O AEH frequentemente surge na primeira década de vida, e o subdiagnóstico é recorrente, refletindo em um atraso de aproximadamente 15  anos entre o início dos sintomas e diagnóstico efetivo, impactando o paciente ainda na infância.

Pelo fato de ser desconhecido da maioria dos profissionais de saúde, o AEH acaba sendo subdiagnosticado, o que faz com que os pacientes percorram um longo tempo em busca de tratamento, a partir do surgimento dos primeiros sinais. Por essa razão, a especialista alerta que é importante ficar atento aos sintomas desde cedo.

“O AEH é hereditário e pode começar a se manifestar já na infância, por isso os pediatras devem investigar o histórico familiar do paciente, pois em 80% dos casos outros parentes também têm a doença”, afirma.

Segundo Dra. Anete, um dos sinais para diferenciar o angiodema hereditário de uma alergia, é que o inchaço não vem acompanhado de placas vermelhas ou outras reações na pele.

A médica explica que a doença deve ser diagnosticada com base na história clínica do paciente e por meio de exames laboratoriais. “É imprescindível que o médico peça exames de sangue, como, por exemplo, a dosagem de C4 que é usado para fazer a triagem de algumas substâncias que apresentam deficiência e, assim, pode chegar ao AEH”.

Risco de edema de glote e morte por asfixia

Em quadros mais graves, as crises do angioedema hereditário podem levar a óbito por asfixia, pois os ataques na laringe obstruem as vias aéreas.
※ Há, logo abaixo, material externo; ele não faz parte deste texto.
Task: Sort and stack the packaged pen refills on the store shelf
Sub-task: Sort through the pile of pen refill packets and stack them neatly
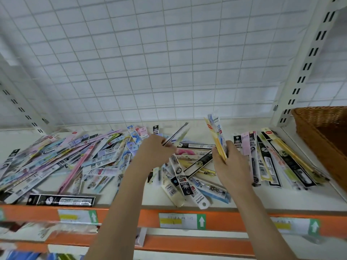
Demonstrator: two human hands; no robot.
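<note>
Loose pen refill packs [62, 158] sprawl across the shelf [120, 199] from lower left to centre. At mid-frame the left hand [152, 152] pinches 2 blurred packs [176, 136], long axes pointing upper right. Just beside it (nearer the sorted row [277, 156]) the right hand [231, 162] clasps an upright yellow bundle [216, 136].

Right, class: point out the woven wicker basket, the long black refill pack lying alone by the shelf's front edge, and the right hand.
Woven brown wicker basket [319, 124]: head view, on its near rim.
Long black refill pack [61, 200]: head view, mid-length.
Right hand [231, 162]: head view, back of hand.
</note>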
Já as crises abdominais causam dores fortes, vômitos, náusea e diarreia.

“Mais ou menos um terço dos pacientes desenvolvem o que chamamos de edema de glote. O que significa que eles podem ter dificuldade na respiração e sofrerem asfixia. É uma doença que pode trazer bastante comprometimento”, destaca a Dra. Anete.  Além disso, o AEH prejudica a vida social do paciente, muitas vezes afastando-o da sua rotina escolar e do seu emprego.

Segundo a especialista, os tratamentos para a doença evoluíram consideravelmente e são utilizados, principalmente, na prevenção das crises. No entanto, sem o diagnóstico correto, o paciente continuará sua busca para solucionar o problema. “O principal desafio, sem dúvida, é a identificação do AEH. Só com o diagnóstico preciso da doença o paciente, enfim, conseguirá levar uma vida normal”, conclui a médica.
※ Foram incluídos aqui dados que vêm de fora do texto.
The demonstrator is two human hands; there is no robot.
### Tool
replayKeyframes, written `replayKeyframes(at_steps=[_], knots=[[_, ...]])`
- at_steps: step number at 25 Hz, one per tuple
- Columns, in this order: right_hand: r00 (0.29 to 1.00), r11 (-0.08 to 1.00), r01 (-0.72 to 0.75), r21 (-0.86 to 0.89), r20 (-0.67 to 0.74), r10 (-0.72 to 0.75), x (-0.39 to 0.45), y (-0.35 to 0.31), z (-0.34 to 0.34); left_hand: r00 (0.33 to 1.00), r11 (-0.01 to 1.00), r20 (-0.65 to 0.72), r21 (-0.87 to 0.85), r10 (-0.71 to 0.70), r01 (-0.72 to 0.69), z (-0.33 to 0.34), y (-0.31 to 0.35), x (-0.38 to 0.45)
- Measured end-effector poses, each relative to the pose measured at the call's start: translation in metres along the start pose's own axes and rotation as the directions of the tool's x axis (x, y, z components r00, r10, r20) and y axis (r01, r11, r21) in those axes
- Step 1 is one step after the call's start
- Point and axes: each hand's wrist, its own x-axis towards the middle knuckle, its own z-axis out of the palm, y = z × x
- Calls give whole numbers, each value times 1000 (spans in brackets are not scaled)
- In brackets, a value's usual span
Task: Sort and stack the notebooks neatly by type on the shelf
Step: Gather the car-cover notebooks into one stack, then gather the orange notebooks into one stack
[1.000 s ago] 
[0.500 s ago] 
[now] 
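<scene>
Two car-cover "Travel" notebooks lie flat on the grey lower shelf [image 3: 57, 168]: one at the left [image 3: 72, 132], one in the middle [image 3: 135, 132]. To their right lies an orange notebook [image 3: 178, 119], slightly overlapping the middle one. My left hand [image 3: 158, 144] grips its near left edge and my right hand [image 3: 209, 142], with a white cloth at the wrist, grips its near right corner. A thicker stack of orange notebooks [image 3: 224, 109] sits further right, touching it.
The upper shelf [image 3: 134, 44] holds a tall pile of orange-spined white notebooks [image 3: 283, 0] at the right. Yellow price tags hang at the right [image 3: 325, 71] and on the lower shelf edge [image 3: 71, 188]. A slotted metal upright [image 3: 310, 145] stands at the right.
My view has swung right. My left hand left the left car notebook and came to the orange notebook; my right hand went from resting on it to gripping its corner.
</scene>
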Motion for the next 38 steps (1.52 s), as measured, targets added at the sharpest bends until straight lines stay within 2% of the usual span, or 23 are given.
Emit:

Subdiagnóstico leva ao presenteísmo

Um estudo brasileiro aponta que 66% dos pacientes com diagnóstico de angioedema hereditário apresentam crises laríngeas em algum período da vida. Por todas essas características, os desafios desses pacientes são inúmeros.

A maioria deixa de realizar diversas atividades por medo das crises. Se o paciente for uma criança, ele tem comprometimento no rendimento escolar, se for adulto, no trabalho. Existem casos de pacientes que são demitidos por causa das crises ou por faltarem muito no trabalho.

“Existe ainda, o quadro chamado ‘presenteísmo’, que é quando a pessoa está presente no emprego, mas não consegue ter um bom rendimento porque tem medo de ter uma crise. Isso tudo gera um impacto psicológico e psíquico que por si só gera estresse, fator desencadeante de crise. Então, o paciente vive num ciclo vicioso”, detalha Régis de Albuquerque Campos, especialista em Alergia e Imunologia Clínica pela Associação Brasileira de Alergia e Imunologia (Asbai).